▶ Exercise requirements
Go to the line holding "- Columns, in" in the entries below and write out exactly every line down to and including the line holding "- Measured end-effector".

▶ Available data
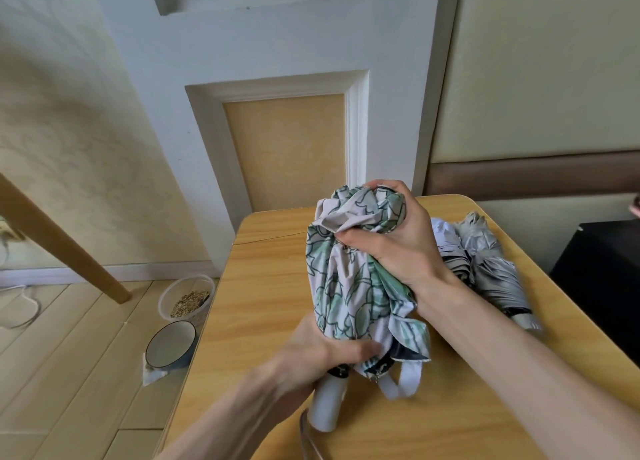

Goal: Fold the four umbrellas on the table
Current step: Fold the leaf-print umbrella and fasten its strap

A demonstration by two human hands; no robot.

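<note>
A collapsed umbrella with a white and green leaf print (pixel 346 286) stands tilted over the wooden table (pixel 263 286). My right hand (pixel 391 241) grips the bunched cloth near its top. My left hand (pixel 318 355) wraps around the lower end of the canopy, just above the white handle (pixel 327 407). A white closing strap (pixel 401 383) hangs loose from the bottom. Behind my right wrist lie a silver-grey umbrella (pixel 495 272) and a white one (pixel 445 237), both collapsed and partly hidden by my arm.
On the floor left of the table stand a clear tub of grain (pixel 187 300) and a blue-rimmed bowl (pixel 169 345). A slanted wooden leg (pixel 62 241) crosses the left side. A black box (pixel 602 272) sits past the table's right edge.
</note>
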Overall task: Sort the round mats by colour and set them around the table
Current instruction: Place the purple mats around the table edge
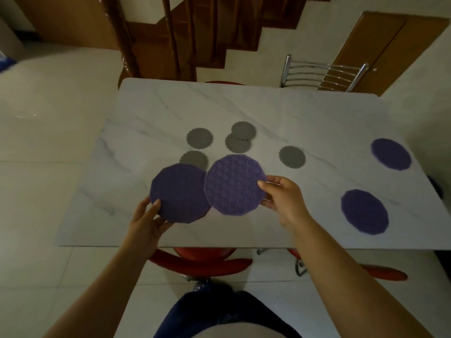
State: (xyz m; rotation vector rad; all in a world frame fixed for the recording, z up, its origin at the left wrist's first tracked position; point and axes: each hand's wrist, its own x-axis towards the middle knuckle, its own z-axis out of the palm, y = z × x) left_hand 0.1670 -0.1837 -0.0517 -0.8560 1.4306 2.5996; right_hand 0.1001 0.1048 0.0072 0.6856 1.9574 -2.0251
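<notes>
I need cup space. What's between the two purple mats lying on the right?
Only bare table, between farther purple mat and nearer purple mat; head view.

You stand at a white marble-look table (pixel 317 113). Beyond its far edge a dark wooden staircase (pixel 207 40) climbs. A chrome-backed chair (pixel 322 74) sits at its far right corner, a brown wooden door (pixel 385 50) behind that. Red chair seats (pixel 202 261) tuck under its near edge (two, it seems). Pale glossy floor tiles (pixel 48 147) surround it; the light is dim.

You hold dark purple mat (pixel 179 193) and patterned purple mat (pixel 234 185) overlapping at 6 o'clock; two purple mats (pixel 364 211) flat at 3; grey mats (pixel 199 138) clustered centre.
</notes>
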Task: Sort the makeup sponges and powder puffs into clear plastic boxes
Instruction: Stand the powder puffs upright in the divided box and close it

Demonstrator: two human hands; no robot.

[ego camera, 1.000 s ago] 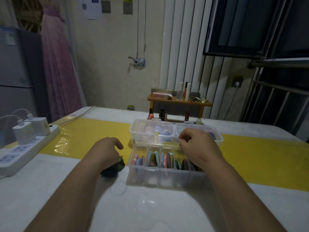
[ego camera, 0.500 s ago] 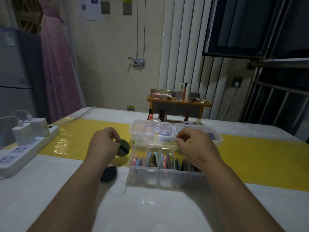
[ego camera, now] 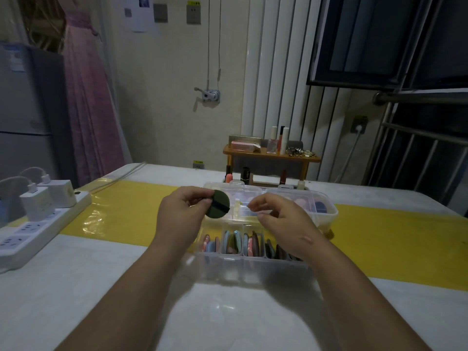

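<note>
Closest in: both forearms, cut off at the bottom edge. Just below the hands sits the near box (ego camera: 253,269). Holds flat puffs (ego camera: 235,243) on edge between dividers, colours dim, right end hidden beneath the right hand (ego camera: 281,224).

Left hand (ego camera: 181,214): pinches a green puff (ego camera: 218,204) by its rim, thumb and fingers curled, dark band facing the camera, held up clear of the table between the two hands.

Right hand: fingers curled, thumb close to forefinger; cannot tell whether holding anything.

Behind the hands: far box (ego camera: 326,219), partly covered by them, contents blurred.

Against half a second ago: green puff lifted higher and carried nearer the right hand. Second dark puff, then lying beside the near box, now out of sight, with the left forearm over that spot.
</note>
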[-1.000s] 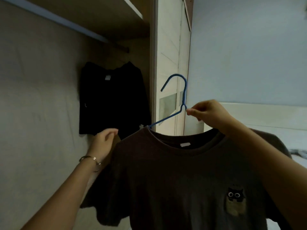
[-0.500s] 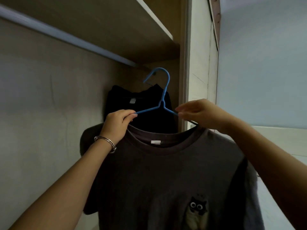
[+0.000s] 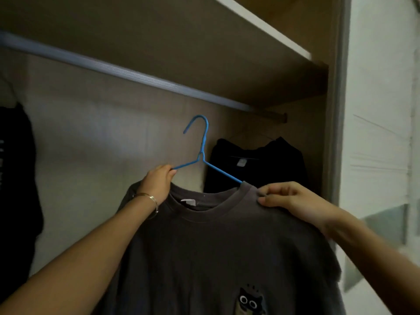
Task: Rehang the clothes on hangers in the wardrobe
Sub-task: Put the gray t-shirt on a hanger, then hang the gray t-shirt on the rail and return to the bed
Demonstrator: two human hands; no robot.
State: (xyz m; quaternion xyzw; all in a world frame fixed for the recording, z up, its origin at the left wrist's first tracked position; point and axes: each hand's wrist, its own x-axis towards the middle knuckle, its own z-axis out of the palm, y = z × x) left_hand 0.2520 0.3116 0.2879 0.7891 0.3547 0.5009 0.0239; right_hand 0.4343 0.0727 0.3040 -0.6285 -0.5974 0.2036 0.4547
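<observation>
A dark grey T-shirt (image 3: 216,246) with a small cat patch low on the chest hangs on a blue wire hanger (image 3: 202,153). The hanger's hook points up and left, below the wardrobe rail (image 3: 141,78) and apart from it. My left hand (image 3: 159,183) pinches the hanger's left arm at the shirt's left shoulder. My right hand (image 3: 288,198) pinches the shirt's fabric at the right shoulder, beside the collar. The hanger's right arm disappears into the collar.
A black shirt (image 3: 256,164) hangs from the rail at the right end, just behind the grey shirt. Another dark garment (image 3: 16,183) hangs at the far left. A shelf (image 3: 250,42) runs above the rail. The wardrobe's side panel (image 3: 334,110) stands at the right.
The view has tilted up and closer to the rail. My right hand has moved from the hanger's wire down onto the shirt's right shoulder. My left hand keeps its grip on the hanger's left arm.
</observation>
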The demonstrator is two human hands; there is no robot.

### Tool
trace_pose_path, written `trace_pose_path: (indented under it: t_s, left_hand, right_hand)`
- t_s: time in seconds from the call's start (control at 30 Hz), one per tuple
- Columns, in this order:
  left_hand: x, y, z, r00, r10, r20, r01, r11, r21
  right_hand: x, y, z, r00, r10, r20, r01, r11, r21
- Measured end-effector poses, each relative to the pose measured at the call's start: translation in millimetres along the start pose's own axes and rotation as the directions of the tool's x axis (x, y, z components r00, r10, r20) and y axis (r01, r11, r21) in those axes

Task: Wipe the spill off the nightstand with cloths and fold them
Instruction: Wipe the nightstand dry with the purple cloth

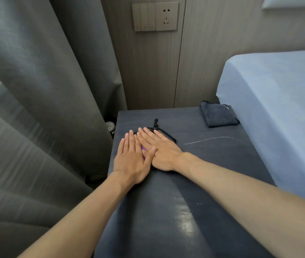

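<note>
Left hand (131, 161), right hand (159, 148): straight fingers flat on purple cloth (143, 149), nightstand (203, 164) left edge. Folded dark cloth (217, 116): far right corner.

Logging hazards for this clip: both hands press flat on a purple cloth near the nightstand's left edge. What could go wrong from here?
1. The purple cloth under the left hand and right hand sits near the nightstand's left edge; a leftward push may drop it by the curtain.
2. The white streak right of the hands could be missed.
3. The shiny patch in front may be wet; a forearm could smear it.
</note>
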State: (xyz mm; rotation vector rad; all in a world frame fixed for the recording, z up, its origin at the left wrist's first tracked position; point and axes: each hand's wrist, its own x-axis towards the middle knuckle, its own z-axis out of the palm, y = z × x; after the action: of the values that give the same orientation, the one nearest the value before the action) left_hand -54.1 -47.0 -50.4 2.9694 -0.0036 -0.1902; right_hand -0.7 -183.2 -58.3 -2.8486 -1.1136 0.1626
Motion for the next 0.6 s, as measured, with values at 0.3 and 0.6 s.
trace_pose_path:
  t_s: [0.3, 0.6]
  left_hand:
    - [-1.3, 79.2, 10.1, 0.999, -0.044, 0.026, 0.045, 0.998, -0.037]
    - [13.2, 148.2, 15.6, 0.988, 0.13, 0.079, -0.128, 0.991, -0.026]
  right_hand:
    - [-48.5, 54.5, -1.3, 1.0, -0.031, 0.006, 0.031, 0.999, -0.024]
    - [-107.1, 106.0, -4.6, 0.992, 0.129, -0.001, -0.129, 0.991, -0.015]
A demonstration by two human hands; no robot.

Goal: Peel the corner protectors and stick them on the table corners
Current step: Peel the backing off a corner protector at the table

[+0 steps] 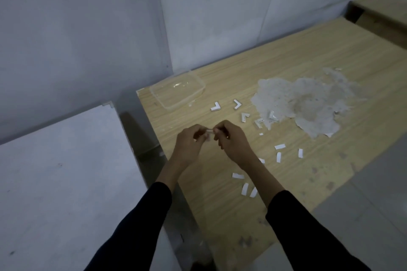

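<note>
Grip shared: left hand (189,141) and right hand (231,142) pinch the protector (210,131) by its ends, axis crosswise; nearest tabletop corner (141,94) lies ahead-left.

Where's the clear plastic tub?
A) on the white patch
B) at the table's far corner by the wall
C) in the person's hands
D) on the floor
B: the clear tub sits on the table at its far corner by the wall; the left hand and right hand pinch only a corner protector.
</note>
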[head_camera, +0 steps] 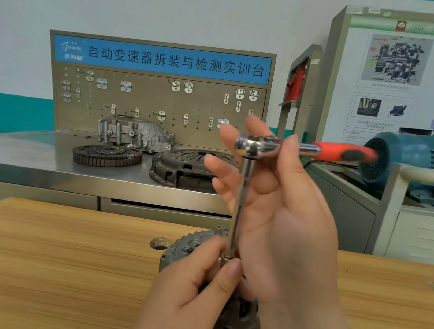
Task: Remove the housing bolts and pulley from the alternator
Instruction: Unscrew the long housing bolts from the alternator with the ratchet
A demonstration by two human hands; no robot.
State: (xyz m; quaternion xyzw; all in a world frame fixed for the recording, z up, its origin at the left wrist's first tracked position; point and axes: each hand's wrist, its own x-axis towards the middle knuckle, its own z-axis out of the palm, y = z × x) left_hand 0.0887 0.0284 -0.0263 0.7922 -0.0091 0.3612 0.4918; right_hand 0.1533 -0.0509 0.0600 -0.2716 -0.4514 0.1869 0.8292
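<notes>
right hand [269,200]: raised over the work, palm turned left. the thumb and forefinger pinch the chrome head of the ratchet wrench [311,149]; the other fingers are spread and nearly straight, touching nothing i can make out. the wrench's red handle points off to the right, level.

left hand [191,287]: low, fingers curled narrow. the thumb and fingertips grip the socket [225,260] at the foot of the extension bar [239,210], which stands upright between the socket and the ratchet head.

task item: the alternator [183,246] stands on the wooden bench [54,266], directly under both hands. my hands and wrists cover most of it; only the grey finned rim at upper left and part of the dark body below show. where the socket seats on it is hidden by my left fingers.

surroundings, in order of size: a steel bench [28,156] behind the wooden one; a pegboard [155,98] with a blue sign standing on it; a display panel [406,80] at far right; a blue electric motor [421,164] behind the wrench handle; a clutch cover [181,167], partly hidden by my right fingers; a toothed flywheel [107,155]; an aluminium housing casting [136,132]; a small round hole [160,243] in the wooden bench, just left of the alternator.
</notes>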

▶ Written response
- Columns, in this order:
  left_hand: x, y, z, r00, r10, r20, r01, r11, r21
  right_hand: x, y, z, r00, r10, r20, r01, r11, r21
- Measured end-effector poses, each relative to the pose measured at the call's start: translation in millimetres along the start pose's own axes and rotation as the directions of the tool's x axis (x, y, z components r00, r10, r20) and y axis (r01, r11, r21) in those axes

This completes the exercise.